• _PROBLEM TO SOLVE_:
The answer must consist of every line from the entries that holds the word "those".

(Source records)
-*-*-
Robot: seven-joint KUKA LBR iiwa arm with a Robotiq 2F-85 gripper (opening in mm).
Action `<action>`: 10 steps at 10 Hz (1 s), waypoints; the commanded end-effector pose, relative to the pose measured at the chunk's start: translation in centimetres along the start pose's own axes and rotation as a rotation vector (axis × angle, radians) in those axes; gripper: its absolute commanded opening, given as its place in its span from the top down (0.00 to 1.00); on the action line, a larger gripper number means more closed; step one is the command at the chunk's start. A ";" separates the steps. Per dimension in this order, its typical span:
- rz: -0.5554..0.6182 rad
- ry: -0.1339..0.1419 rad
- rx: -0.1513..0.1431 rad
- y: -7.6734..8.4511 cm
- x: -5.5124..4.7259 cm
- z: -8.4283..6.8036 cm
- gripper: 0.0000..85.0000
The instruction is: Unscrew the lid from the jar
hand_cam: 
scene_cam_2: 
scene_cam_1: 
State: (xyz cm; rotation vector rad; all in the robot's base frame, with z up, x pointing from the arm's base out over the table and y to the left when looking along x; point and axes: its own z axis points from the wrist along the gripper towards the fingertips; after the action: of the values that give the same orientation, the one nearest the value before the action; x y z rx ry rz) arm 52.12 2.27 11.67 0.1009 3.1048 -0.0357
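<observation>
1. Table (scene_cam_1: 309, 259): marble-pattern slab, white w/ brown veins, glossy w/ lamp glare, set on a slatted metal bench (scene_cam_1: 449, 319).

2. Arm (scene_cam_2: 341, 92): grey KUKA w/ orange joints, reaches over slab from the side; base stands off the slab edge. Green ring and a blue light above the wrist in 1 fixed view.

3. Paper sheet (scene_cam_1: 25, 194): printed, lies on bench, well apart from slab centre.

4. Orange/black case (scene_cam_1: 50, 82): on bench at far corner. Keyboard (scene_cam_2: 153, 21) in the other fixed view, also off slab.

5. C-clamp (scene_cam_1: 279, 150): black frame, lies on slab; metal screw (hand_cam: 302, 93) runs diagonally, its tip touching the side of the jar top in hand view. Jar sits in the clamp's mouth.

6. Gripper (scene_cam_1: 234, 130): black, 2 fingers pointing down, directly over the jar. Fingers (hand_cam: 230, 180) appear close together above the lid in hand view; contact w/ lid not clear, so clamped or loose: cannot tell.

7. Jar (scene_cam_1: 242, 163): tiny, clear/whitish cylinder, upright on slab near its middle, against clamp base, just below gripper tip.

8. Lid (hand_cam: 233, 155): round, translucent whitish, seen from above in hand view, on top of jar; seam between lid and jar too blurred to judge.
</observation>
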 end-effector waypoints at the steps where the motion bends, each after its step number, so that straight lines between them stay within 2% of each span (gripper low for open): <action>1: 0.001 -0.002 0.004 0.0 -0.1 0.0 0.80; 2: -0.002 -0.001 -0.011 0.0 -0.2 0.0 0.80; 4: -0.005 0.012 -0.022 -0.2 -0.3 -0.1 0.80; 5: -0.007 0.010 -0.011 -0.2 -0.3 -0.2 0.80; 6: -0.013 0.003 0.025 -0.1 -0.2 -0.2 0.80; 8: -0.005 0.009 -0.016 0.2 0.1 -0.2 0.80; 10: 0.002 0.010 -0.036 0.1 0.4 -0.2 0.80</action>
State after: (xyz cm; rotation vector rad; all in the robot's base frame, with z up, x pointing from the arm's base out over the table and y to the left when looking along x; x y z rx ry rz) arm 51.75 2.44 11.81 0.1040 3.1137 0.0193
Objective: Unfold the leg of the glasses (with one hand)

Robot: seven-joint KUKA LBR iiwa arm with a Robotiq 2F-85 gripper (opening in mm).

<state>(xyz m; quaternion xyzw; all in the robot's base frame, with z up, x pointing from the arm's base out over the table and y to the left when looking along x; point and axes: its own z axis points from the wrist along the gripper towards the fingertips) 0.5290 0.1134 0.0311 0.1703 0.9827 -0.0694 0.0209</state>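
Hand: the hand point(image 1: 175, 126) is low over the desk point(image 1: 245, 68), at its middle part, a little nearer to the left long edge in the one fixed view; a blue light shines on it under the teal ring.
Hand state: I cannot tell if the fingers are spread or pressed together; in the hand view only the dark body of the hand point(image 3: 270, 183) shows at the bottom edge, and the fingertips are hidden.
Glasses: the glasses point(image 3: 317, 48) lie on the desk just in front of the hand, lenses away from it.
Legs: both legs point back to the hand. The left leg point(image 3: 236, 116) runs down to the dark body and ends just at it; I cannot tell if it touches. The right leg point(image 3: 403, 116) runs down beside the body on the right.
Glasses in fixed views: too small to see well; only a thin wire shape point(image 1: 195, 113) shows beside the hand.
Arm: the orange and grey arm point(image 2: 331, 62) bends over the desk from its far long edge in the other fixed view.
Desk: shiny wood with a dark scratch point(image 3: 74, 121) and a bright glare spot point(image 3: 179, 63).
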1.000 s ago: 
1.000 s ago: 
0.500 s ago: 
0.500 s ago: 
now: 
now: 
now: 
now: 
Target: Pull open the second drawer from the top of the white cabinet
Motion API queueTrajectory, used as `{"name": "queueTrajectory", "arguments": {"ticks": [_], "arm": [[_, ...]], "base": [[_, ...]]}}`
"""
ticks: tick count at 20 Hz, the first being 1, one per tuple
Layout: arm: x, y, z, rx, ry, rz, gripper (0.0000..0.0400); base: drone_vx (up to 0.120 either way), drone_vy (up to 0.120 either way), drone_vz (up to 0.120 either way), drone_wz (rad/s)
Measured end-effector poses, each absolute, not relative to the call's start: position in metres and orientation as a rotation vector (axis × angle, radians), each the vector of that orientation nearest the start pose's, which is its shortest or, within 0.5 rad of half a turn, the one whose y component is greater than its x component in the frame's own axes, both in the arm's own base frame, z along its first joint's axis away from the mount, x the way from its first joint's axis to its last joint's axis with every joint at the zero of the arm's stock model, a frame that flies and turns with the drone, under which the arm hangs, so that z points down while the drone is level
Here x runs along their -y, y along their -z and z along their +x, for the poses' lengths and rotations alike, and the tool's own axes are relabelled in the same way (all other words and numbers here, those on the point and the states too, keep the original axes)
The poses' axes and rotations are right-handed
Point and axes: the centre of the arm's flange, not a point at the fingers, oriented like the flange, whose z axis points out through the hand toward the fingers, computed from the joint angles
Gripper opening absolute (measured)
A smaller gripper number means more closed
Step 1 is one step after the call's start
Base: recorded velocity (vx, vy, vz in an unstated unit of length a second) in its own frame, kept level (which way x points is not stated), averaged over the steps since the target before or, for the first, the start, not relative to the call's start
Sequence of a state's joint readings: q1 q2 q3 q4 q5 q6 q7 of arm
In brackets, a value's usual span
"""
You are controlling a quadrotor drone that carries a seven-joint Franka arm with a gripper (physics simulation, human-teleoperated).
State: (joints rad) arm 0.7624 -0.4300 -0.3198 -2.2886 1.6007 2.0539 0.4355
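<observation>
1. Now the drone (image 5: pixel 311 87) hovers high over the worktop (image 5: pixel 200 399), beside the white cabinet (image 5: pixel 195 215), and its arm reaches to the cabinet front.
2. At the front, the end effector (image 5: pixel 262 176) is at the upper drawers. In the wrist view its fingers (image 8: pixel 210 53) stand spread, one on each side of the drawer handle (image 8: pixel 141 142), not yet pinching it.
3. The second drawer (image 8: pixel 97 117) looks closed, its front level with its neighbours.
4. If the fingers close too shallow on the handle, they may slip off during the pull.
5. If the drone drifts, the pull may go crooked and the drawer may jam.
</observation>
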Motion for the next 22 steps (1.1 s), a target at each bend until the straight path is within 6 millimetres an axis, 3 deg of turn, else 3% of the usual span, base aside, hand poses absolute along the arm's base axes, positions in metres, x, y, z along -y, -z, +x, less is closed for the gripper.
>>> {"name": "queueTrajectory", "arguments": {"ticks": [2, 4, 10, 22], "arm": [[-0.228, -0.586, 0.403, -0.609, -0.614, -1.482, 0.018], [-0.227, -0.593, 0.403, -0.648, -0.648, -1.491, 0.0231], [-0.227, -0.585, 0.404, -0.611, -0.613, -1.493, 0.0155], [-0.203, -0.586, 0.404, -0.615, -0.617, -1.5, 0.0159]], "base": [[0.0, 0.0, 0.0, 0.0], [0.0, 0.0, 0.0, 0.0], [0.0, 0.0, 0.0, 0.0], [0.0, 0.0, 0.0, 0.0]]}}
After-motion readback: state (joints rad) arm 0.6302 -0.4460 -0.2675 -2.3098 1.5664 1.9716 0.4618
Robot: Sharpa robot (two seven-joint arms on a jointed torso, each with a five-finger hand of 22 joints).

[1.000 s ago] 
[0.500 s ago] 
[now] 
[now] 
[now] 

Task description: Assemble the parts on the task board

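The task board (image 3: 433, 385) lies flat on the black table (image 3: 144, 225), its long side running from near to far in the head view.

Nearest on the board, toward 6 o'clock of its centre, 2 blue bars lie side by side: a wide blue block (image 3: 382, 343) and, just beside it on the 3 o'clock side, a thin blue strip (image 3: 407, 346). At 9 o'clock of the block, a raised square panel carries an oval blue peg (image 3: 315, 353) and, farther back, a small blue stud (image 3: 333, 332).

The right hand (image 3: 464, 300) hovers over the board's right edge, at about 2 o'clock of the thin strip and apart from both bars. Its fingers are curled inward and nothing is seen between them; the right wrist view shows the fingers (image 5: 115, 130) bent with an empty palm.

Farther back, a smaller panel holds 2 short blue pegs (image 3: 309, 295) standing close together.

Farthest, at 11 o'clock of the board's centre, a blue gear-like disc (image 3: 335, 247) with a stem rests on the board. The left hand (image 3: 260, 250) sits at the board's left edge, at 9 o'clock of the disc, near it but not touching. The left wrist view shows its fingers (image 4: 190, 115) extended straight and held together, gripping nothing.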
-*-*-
• _SOLUTION FOR THIS PROBLEM_:
Action `<action>`: 10 steps at 10 Hz (1 s), waypoints; the commanded end-effector pose, relative to the pose measured at the chunk's start: translation in centimetres along the start pose's own axes and rotation as a rotation vector (axis × angle, radians) in those axes; gripper: its absolute commanded opening, given as its place in its span from the top down (0.00 to 1.00); on the action line, a larger gripper number means more closed; step one is the command at the chunk's start. A ";" separates the steps. Per dimension in this order, its typical span:
Here x runs along their -y, y along their -z and z along their +x, for the poses' lengths and rotations alike, and the tool's own axes are relabelled in the same way (all other words and numbers here, those on the point and the states too, keep the original axes)

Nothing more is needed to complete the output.